According to the Adoption Exchange Association, there are about 14,000 children in foster care in the state of Florida¹. Working with children and families in the foster care system is not always easy, but many working in the field believe it’s one of the most important causes in the United States today. B&C client Jess Sternthal is one of those people.
After graduating from West Virginia University with a bachelor’s degree in Childhood Development & Family Studies in 2004, Jess began working at a residential program for at-risk youth. It was then that she realized that she was destined to work with children and families facing abuse, abandonment or neglect. Jess moved to Florida in 2006 and continued her work in the field, then began working at Eckerd Community Alternatives (ECA) in 2009.
ECA is a program of Eckerd Kids, one of the nation’s largest nonprofit child and family service organizations. ECA is subcontracted through the Florida Department of Children and Families as the lead child welfare and foster care services in Hillsborough, Pasco and Pinellas counties. They work with the counties’ respective sheriff’s offices when there is a child in danger of abuse, abandonment or neglect.
When a child abuse report is called in, the appropriate agencies, usually the police and representatives from the Department of Children and Families, respond and gather all the data needed to determine if the case moves forward or not. In the event that the child is removed from the home following this investigation, the parents then have twelve months to rectify whatever issue warranted the child being removed from the home. These issues include, but are not limited to, domestic violence, addiction and parenting issues. ECA provides resources that families can use to provide a stable home so their child may be placed back into the home.
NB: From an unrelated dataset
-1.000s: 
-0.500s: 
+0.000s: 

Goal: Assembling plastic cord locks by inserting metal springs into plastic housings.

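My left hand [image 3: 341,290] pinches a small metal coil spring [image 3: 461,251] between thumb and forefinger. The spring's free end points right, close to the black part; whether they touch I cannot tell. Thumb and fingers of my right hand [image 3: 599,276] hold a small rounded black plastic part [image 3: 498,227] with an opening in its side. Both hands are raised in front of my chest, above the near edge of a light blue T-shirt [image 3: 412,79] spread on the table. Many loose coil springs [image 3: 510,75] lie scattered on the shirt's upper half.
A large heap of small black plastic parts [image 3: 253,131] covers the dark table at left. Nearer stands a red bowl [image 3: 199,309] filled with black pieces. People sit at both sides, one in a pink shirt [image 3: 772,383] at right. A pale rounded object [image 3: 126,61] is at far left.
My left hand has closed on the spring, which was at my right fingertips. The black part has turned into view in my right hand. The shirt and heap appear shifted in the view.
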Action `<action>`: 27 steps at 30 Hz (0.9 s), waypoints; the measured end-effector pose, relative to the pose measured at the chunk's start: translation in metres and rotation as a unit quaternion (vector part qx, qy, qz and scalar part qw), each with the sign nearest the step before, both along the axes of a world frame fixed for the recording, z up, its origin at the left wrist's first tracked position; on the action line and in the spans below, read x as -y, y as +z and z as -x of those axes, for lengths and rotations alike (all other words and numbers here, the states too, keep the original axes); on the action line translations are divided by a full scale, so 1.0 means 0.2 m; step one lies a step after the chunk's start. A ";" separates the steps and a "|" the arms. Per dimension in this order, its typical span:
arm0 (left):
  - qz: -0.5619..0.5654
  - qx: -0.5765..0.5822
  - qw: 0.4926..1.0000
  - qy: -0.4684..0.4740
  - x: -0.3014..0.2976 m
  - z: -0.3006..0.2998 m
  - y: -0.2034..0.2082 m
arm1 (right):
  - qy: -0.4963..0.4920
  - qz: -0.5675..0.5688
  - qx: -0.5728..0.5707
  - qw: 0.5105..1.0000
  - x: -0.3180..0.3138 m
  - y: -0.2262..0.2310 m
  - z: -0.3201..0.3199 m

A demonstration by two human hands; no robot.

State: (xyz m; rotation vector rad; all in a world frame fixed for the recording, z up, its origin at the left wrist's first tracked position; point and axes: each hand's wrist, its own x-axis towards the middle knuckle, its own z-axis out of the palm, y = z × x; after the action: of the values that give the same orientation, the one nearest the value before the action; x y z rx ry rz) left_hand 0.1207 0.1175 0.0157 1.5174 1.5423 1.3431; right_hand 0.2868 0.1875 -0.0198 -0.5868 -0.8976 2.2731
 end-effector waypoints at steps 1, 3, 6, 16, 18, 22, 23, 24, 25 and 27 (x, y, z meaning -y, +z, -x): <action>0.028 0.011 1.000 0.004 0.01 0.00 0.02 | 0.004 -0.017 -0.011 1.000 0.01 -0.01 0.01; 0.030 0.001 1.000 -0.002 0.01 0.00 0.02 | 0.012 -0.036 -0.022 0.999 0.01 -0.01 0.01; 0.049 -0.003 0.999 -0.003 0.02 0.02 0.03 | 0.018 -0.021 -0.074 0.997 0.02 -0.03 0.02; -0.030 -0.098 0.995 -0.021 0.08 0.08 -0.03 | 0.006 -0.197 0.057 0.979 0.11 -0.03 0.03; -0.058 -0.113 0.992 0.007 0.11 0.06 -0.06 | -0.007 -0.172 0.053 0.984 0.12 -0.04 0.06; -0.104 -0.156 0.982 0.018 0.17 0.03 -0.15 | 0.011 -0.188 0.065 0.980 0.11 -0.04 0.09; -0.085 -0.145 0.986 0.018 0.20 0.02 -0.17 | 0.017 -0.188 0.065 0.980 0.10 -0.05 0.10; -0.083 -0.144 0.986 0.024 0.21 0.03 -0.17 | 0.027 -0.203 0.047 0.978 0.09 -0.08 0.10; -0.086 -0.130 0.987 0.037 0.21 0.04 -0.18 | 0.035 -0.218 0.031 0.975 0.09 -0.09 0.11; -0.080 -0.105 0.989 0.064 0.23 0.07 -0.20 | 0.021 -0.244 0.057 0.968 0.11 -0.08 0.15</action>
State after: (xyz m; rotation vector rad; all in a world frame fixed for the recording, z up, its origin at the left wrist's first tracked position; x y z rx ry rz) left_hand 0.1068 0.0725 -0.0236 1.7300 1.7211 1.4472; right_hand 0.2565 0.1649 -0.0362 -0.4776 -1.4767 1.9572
If the parent(s) cannot display the proper behavioral changes, arrangements are then made to find permanent housing for the child.
As you can imagine, many of these cases are emotionally stressful and difficult for all parties involved. ECA seeks to deliver a sense of normalcy for children who are affected by this process. While ECA receives government funding, it can only go so far. The organization also relies on donations from the public to give children cell phones, prom dresses, sports gear for extracurricular activities, etc. Jess believes that children in foster care still deserve things other children their age get to enjoy. One way ECA raises money is through an upcoming golf tournament, held on Saturday, April 29th, in Palm Harbor, FL. To learn more about this program or to sign up as a participant or sponsor for the upcoming golf tournament, visit www.Eckerd.org/Golf.
For Jess, it is extremely important to give parents and children a second chance to be a family and to provide parents with the tools to be successful mothers and fathers. By working with ECA, she is able to make quality decisions that will lead to the betterment of society as a whole.